In the past, banks were reluctant to issue loans for less than $2,000. This is because they assumed that people who needed money for everyday expenses were not financially stable. After all, if they cannot afford to pay their bills, how can they afford to pay back a loan? The reality is that life is not always that simple. People are sometimes faced with unexpected expenses that they cannot afford at the time. Thankfully, finance companies understood this and created the payday loan product.

What is a Payday Loan?

A payday loan is essentially a wage advance. People borrow small amounts of money to pay for unexpected expenses like car repairs and funeral costs. These loans have high interest rates and need to be paid back within a month. The beauty of a payday loan is that borrowers can get money in their account within a few hours of applying for the loan.

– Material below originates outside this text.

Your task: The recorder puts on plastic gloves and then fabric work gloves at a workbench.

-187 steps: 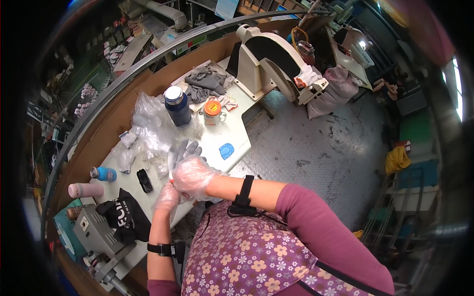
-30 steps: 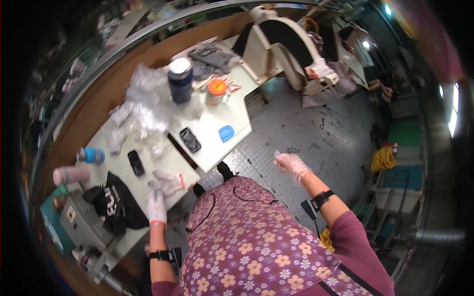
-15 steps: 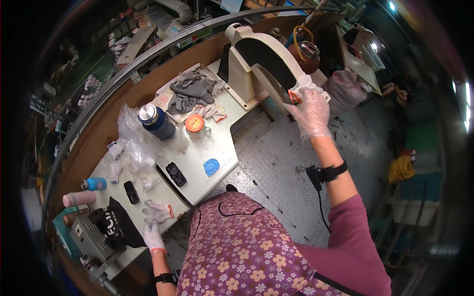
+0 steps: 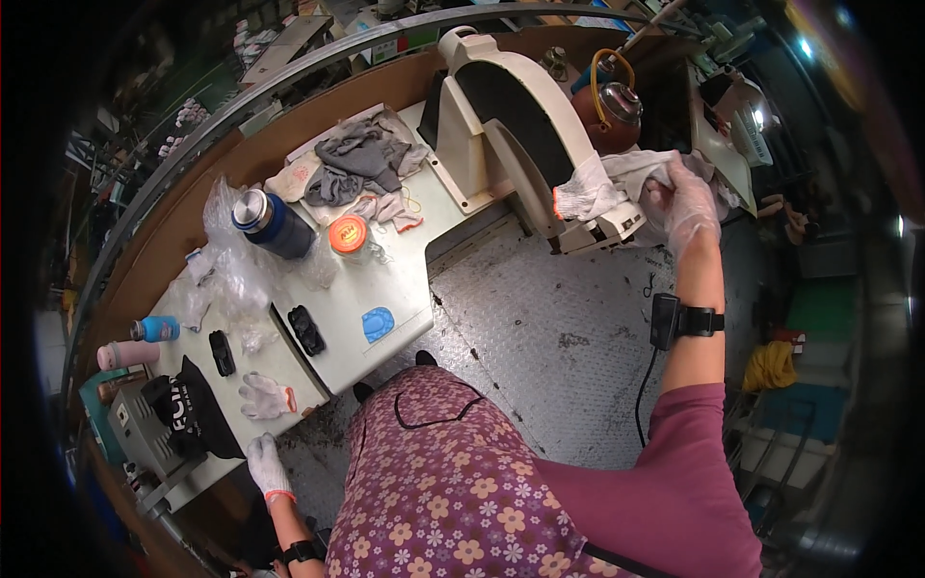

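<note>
While reaching far out over the metal floor [image 4: 540, 318], gripped a white cloth [image 4: 641, 166] with the right hand [image 4: 686, 207], fingers closed around it at the near end of the cream machine [image 4: 501, 116], draped there just beside a white knit glove [image 4: 583, 197]. Rested the left hand [image 4: 265, 467] on the edge of the desk [image 4: 400, 279], fingers laid flat and holding nothing, seemingly as a brace for the long stretch. Had a spare glove [image 4: 262, 395] lying near that hand. Had on the desk also a blue flask [image 4: 270, 223], an orange-lidded jar [image 4: 349, 234], grey rags [image 4: 361, 159] and crumpled plastic bags [image 4: 236, 275], all well apart from the cloth. Met nothing between hand and cloth; crowded only by the machine's housing and a copper kettle [image 4: 612, 101] behind.
</note>
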### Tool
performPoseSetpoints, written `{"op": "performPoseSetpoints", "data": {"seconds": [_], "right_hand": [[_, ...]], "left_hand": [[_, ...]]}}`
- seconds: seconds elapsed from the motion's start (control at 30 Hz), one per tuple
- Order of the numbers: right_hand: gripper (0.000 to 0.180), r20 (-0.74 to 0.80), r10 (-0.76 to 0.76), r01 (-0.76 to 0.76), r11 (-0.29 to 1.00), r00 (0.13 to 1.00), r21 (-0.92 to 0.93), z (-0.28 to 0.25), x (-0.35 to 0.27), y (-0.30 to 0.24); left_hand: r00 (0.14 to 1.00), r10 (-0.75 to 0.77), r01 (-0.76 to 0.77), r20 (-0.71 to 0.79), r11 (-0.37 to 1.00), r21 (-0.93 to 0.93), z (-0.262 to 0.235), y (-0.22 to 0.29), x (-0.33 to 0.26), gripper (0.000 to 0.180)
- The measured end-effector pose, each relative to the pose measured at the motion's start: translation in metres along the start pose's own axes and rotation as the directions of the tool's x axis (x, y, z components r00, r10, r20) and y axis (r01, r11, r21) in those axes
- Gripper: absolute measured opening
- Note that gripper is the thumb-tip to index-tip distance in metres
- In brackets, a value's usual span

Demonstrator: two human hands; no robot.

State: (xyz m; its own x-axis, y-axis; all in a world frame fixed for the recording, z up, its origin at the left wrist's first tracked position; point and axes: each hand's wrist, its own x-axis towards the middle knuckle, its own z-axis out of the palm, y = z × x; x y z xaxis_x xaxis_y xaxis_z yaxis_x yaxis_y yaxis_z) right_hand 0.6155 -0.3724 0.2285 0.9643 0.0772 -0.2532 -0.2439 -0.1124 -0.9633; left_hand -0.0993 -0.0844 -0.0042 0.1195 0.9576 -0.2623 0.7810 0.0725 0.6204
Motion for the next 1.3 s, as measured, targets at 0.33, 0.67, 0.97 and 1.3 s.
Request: {"op": "performPoseSetpoints", "data": {"seconds": [0.33,0.67,0.97,1.3], "right_hand": [[0.017,0.125,-0.163,0.087,0.882,0.979,0.463,-0.057,0.036,-0.020],[0.022,0.560,-0.668,0.783,0.055,0.490,-0.619,0.000,-0.018,0.010],[0.042,0.633,-0.494,0.732,0.011,0.596,-0.681,0.056,-0.089,0.019],[0.013,0.920,-0.300,0.967,0.049,0.253,-0.249,0.152,-0.187,0.099]], "left_hand": [[0.996,-0.003,0.001,0.087,1.000,0.027,0.021,0.036,-0.013,0.033],[0.988,0.028,-0.038,0.154,0.997,0.061,0.040,0.065,-0.017,0.035],[0.973,0.120,-0.164,0.197,0.960,0.227,0.038,0.097,-0.004,0.038],[0.968,0.203,-0.223,0.147,0.966,0.135,0.066,0.101,0.092,0.038]]}}
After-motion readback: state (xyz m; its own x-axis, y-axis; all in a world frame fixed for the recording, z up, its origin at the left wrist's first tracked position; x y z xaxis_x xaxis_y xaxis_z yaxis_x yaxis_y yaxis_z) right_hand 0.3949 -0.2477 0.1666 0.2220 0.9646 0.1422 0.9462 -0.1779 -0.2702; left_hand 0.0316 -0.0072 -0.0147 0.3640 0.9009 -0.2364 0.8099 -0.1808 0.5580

How to Get a Payday Advance

The first step of getting a payday advance is finding a lender. Previously payday lenders used to have very high interest rates. In fact, most of them were over 20%. While many lenders still do this, some offer competitive rates. Those who take the time to shop around may get a lower interest rate than they initially anticipated.

Once a borrower has chosen a lender, he or she will need to go to their website and fill in an online application. The application form should be quick and easy to complete. All most payday loan lenders need to know is whether the applicant is employed, over the age of 18 or currently bankrupt. A large majority of applications will be approved. However, there are some people that payday loan lenders will not do business with. A few reasons why a cash advance may be declined are listed below.

  • Applicants under the age of 18 will be declined as they are not old enough to legally sign a financial contract.
  • Unemployed people will be declined as they do not have the income to pay the loan back.
  • Undischarged bankrupts are unable to get a loan as it is against the law.
  • People without a bank account may be declined as the lender will have nowhere to deposit the funds.

When the loan is approved, the borrower will be asked to send in a copy of their payslip and identification. Lenders use these documents to confirm whether or not everything on the application is true and correct. The longer that a borrower takes to send these documents in, the longer it will take to get their money. Those who scan these documents and send them via email may be able to get their funds within a few hours.

After the loan has been approved and paid out, the borrower will need to set up their repayments. It is important that borrowers make full payments on time. Failing to do so could result in heavy fines or legal action being taken against the borrower.